In the general charge the Court, after correctly charging that plaintiff had the right of way if he was operating his automobile in a lawful manner and the terms and provisions of the speed statute controlling, then said:

“But it is for the jury to determine in this case whether the plaintiff was operating at a lawful speed; also was he operating in a manner that an ordinarily prudent person would operate under the same or similar circumstances.”

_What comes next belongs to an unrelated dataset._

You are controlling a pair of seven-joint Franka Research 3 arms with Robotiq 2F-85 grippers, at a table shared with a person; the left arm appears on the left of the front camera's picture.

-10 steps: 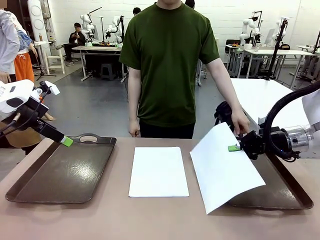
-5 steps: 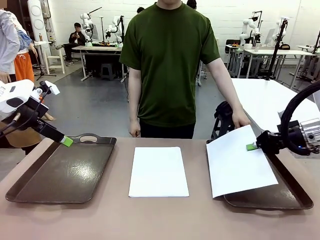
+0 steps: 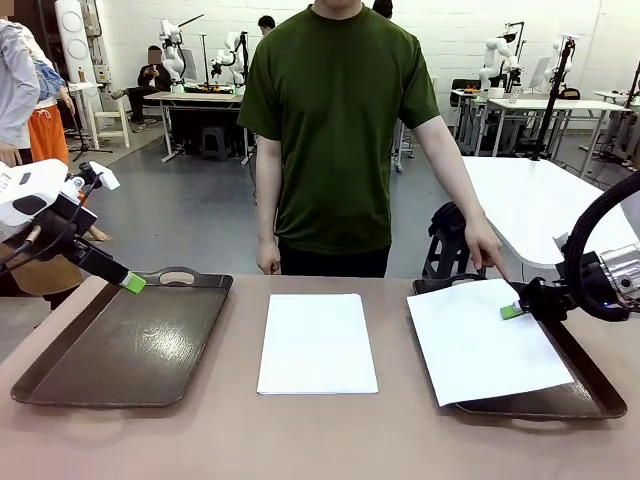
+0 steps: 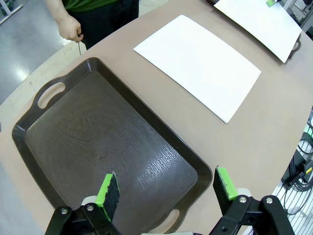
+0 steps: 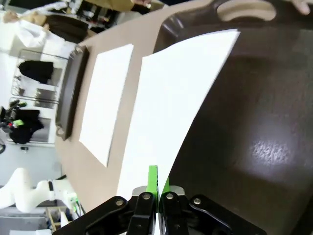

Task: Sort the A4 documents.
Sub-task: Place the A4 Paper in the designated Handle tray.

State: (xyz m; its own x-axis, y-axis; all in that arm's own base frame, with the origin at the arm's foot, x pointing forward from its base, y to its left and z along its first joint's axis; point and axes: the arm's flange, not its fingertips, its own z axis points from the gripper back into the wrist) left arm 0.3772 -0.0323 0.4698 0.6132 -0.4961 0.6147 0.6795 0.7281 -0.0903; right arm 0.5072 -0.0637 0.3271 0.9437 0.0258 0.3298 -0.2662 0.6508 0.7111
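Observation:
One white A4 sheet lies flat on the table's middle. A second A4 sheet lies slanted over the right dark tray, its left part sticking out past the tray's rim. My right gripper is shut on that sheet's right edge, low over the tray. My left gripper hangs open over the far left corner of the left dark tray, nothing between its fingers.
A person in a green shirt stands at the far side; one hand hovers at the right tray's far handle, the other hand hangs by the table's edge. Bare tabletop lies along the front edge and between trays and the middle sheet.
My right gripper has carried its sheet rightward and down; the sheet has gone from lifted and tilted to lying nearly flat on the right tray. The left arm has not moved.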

It will be noted that the Court did not enjoin upon the jury the necessity that it first determine that plaintiff was operating his automobile at an unlawful rate of speed when the collision occurred before he lost his preferential right of way. The jury could well have interpreted the charge to mean that it was required to pass upon both propositions, namely, the lawfulness of the speed of plantiff’s automobile and whether or not he was exercising due care under all the circumstances as it reflected upon the issue of the violation of the speed statute. Then, without making any differentiation, the Court continued:

“It is the duty of every driver to observe ordinary care in the operation of his automobile with respect to keeping a lookout, a proper lookout; and what is a proper lookout? A proper lookout is such a lookout as an ordinarily prudent person would, exercise under the same or similar circumstances. If this plaintiff was operating his automobile in a lawful manner, then any interference by the defendant with that operation was negligence.”

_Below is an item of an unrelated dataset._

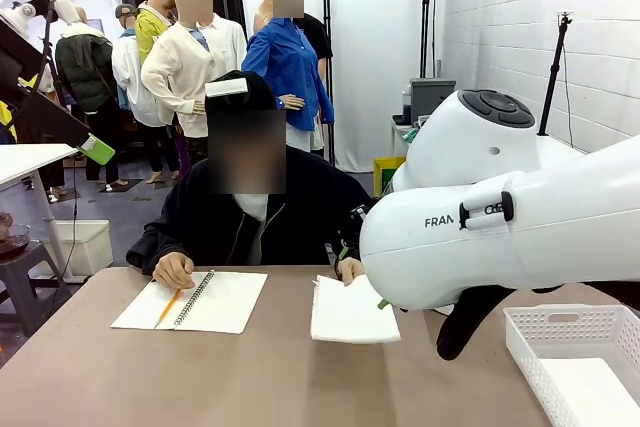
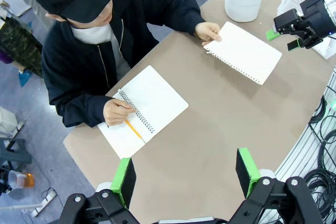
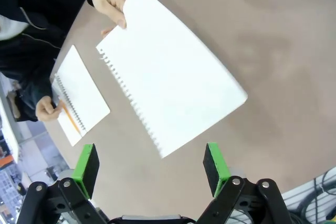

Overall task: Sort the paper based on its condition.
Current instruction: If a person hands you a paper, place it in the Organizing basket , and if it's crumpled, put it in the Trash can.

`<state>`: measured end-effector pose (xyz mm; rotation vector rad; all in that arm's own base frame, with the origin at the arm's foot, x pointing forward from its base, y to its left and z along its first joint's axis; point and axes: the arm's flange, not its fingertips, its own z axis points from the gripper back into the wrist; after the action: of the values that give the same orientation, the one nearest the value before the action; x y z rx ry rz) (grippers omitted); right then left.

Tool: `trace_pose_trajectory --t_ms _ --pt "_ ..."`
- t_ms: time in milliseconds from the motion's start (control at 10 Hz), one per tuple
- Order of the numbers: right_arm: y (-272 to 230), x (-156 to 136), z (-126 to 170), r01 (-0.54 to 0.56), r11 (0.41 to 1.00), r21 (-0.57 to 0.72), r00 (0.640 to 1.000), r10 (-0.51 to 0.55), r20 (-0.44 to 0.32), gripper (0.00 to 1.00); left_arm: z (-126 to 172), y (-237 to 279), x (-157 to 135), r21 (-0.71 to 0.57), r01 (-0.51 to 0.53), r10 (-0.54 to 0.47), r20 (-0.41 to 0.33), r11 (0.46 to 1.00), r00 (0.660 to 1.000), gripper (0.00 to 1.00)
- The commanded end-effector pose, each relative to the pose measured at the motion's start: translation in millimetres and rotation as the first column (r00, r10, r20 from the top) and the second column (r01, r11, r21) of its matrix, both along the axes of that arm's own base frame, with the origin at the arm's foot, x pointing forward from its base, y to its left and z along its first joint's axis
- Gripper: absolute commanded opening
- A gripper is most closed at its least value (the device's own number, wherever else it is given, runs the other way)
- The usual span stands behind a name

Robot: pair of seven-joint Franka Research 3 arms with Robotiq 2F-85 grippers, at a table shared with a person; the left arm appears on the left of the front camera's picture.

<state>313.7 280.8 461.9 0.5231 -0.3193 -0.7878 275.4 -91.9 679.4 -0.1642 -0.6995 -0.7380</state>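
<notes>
Right gripper (image 3: 149,157), spread and empty, is being held over the paper (image 3: 168,72); light and floppy, it is being judged best pinched at its free edge.

From the counter's (image 1: 250,377) near edge the front camera looks level across at the person (image 1: 250,207) at about twelve o'clock, the left wrist camera stares down from high up with the paper (image 2: 244,51) at two o'clock, and the right wrist camera hangs close over that same paper, with the notebook (image 3: 81,98) at nine o'clock.
</notes>
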Motion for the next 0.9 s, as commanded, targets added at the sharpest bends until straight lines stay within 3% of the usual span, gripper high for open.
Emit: trace_pose_trajectory --t_ms 0,500,800 --pt "-13.3 -14.4 -21.1 -0.015 0.999 0.033 1.0 0.014 0.019 1.0 -0.3 0.7 -0.6 0.001 0.001 -0.001 -0.001 1.0 1.0 1.0" --pt "-13.5 -10.8 -22.8 -0.015 0.999 0.049 1.0 0.015 0.008 1.0 -0.3 0.7 -0.6 0.001 0.001 -0.001 -0.001 1.0 1.0 1.0" --pt "-7.1 3.9 -36.9 0.002 1.0 0.029 0.999 -0.003 0.038 1.0 -0.3 0.7 -0.6 0.001 0.001 -0.001 -0.001 1.0 1.0 1.0"
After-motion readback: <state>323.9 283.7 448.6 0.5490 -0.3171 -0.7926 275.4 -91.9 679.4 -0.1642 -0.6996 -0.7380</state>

*240The foregoing sets forth substantially what the Court said to the jury as defining the obligation of the plaintiff at the time of the collision.

In the judgment of the majority, the jury applying only the test of ordinary care to the conduct of the plaintiff could have found that his failure to look to the south into Wayne Avenue as he approached the intersection was, in connection with the other facts appearing, unlawful conduct on his part and some proof of excessive speed which would prevent his recovery. This .in our judgment is the fault which our Supreme Court undertook to correct in its pronouncement in Morris v. Bloomgren, 127 Oh St 147, in which it expressly overruled,

(Second paragraph of the syllabus):

“The expressions and implications contained' in the cases of Heidle v. Baldwin, 118 Oh St 375, and Geo. Ast Candy Co. v. Kling, 121 Oh St 362, by denying the vehicle approaching from the right its statutory privilege of proceeding uninterruptedly if it proceeds in a lawful manner, and by placing the drivers of both vehicles upon an equal plane in approaching an intersection and relegating both to the rules of care existing at common law, * *

It is well known by the bar and the courts that Judge Jones, who wrote the opinion in Morris v. Bloomgren, had theretofore, unsuccessfully, maintained his contention as to the law, in dissents to the majority opinions in Heidle v. Baldwin, supra, and Geo. Ast Candy Co. v. Kling, supra. In Candy Co. v. Kling, Judge Jones said:

“Under these two cognate statutes (§§6310-28 and 6310-28-A GC) the defendant’s *' * * truck, if proceeding in a lawful manner, had the unrestricted right of way upon the main highway as against a vehicle approaching from its left. The vice contained in the syllabus lies in the statement that although the right of way was yielded to the driver of the * * * truck, by the statute, he was nevertheless bound to exercise the common-law duty of ordinary care. The application of that rule to the instant case relegates the driver of the * * * truck to the same duties as would arise if no statute existed; it deprives him of the advantage of the statute giving him the uninterrupted right of way; it-permits the plaintiff to violate the law with impunity, and places both drivers on an equal plane by requiring ordinary care where their paths converge; it emasculates the statute, and requires the defendant, in such a situation, to exercise ordinary care under the rules of the common law, although he may be driving on the main highway in a lawful manner.”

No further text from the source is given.